**What is needed**
Only the lines from the one containing "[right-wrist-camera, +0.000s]" through the last line of the data are to be written out, exactly and in full.

**Supplied data**
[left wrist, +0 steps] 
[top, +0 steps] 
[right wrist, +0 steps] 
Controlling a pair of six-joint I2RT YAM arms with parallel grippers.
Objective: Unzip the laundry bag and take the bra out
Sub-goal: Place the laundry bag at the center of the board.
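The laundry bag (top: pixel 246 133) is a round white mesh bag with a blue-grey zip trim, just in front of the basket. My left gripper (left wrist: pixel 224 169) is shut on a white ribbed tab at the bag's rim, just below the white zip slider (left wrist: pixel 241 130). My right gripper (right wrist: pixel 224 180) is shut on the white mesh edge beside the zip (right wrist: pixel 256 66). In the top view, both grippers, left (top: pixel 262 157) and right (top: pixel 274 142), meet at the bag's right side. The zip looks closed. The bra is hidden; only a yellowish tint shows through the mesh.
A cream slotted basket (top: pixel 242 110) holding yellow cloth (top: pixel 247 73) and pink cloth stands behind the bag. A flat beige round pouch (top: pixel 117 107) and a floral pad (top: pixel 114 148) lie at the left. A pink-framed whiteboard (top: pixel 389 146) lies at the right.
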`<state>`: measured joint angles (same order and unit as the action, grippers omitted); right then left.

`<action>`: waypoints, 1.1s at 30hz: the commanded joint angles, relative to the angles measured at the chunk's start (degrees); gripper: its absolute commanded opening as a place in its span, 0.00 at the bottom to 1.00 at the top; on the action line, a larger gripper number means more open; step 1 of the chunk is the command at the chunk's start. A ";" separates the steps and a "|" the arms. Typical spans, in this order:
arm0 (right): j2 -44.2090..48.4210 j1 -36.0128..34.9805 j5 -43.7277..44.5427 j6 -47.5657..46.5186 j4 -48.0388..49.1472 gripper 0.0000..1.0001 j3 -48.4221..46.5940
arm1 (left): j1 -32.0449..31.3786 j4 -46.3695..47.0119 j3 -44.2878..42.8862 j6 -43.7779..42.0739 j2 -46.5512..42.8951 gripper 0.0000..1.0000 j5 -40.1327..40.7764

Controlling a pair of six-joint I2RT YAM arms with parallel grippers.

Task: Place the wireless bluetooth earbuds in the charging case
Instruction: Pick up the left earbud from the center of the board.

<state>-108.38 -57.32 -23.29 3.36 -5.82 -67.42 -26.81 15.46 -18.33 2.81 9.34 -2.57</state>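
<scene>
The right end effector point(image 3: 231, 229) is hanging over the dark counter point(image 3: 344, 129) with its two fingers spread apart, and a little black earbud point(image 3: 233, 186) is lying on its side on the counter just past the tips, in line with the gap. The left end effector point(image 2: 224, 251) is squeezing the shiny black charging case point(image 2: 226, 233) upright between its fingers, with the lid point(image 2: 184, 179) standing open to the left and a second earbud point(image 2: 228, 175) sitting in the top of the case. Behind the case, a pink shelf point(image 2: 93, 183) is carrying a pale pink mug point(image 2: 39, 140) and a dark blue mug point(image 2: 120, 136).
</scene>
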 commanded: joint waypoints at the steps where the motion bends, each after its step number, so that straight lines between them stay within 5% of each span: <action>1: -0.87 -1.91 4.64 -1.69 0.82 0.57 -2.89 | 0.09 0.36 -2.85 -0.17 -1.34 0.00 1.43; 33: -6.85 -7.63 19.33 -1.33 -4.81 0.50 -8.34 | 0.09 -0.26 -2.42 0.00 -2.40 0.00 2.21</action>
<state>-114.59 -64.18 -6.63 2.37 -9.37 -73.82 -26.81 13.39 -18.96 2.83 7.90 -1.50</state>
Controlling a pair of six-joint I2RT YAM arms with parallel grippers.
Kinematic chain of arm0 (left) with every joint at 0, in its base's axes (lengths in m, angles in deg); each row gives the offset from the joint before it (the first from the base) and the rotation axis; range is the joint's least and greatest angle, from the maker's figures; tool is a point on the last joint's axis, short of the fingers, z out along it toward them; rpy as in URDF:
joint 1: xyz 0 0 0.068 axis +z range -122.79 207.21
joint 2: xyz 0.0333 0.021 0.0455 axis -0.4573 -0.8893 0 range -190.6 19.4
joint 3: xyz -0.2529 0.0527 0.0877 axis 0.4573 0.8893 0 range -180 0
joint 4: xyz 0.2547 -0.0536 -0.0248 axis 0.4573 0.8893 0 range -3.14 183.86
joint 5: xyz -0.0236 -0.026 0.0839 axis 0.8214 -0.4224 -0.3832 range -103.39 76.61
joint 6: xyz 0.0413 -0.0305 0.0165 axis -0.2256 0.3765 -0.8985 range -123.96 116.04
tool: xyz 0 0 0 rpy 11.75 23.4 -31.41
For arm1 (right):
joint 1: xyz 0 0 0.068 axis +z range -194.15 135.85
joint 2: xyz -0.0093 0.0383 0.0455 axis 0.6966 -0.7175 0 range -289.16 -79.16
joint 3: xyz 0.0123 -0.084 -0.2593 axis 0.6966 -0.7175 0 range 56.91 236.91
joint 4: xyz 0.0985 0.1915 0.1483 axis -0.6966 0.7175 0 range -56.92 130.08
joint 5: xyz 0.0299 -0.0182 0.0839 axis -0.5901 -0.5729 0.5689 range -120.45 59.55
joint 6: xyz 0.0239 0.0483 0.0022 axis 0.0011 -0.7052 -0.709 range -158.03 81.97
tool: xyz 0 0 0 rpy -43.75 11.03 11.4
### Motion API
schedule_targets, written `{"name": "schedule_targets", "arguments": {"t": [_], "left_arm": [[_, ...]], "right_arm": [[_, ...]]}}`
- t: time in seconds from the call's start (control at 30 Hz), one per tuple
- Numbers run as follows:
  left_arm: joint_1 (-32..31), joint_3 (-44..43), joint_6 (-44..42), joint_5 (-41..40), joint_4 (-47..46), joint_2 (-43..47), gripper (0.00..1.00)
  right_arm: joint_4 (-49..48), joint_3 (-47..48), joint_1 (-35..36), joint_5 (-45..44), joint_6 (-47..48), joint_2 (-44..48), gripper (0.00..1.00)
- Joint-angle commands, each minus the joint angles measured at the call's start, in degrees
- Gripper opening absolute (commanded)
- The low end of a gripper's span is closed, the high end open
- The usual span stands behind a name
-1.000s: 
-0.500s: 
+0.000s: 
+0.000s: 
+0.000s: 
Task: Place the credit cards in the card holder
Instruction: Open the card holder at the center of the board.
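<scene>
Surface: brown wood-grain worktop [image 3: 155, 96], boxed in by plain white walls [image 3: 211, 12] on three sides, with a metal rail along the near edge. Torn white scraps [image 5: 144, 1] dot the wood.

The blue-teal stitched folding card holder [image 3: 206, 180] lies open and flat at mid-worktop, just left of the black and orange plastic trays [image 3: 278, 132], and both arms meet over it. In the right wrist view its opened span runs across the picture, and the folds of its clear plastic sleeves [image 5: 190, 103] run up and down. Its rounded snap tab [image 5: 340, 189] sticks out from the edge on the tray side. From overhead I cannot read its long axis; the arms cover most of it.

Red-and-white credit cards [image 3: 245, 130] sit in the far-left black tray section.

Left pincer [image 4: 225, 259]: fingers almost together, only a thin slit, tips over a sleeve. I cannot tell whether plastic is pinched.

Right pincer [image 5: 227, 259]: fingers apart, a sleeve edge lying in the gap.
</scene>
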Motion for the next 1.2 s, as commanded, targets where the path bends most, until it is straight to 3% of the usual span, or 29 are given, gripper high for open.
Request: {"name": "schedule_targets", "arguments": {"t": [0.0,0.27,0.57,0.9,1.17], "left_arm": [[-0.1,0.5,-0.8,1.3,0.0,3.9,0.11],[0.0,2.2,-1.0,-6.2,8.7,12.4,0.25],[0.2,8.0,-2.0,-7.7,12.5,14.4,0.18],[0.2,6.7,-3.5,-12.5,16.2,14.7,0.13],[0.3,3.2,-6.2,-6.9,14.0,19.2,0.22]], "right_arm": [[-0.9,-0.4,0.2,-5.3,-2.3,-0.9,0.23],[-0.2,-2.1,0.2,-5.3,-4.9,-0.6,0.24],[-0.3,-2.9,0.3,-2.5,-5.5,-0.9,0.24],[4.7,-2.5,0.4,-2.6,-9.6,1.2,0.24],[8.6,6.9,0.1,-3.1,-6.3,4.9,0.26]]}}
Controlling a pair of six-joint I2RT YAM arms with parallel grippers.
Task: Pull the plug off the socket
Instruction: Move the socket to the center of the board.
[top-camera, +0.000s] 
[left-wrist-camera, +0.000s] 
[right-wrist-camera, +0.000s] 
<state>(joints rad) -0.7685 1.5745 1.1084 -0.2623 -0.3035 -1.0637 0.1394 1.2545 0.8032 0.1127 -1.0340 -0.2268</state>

**Task response**
[right-wrist-camera, +0.000s] 
<state>(joints rad) -0.7685 1.5745 1.1084 -0.2623 -0.3035 -1.0637 0.1394 1.2545 0.8032 0.1127 -1.0340 -0.2268</state>

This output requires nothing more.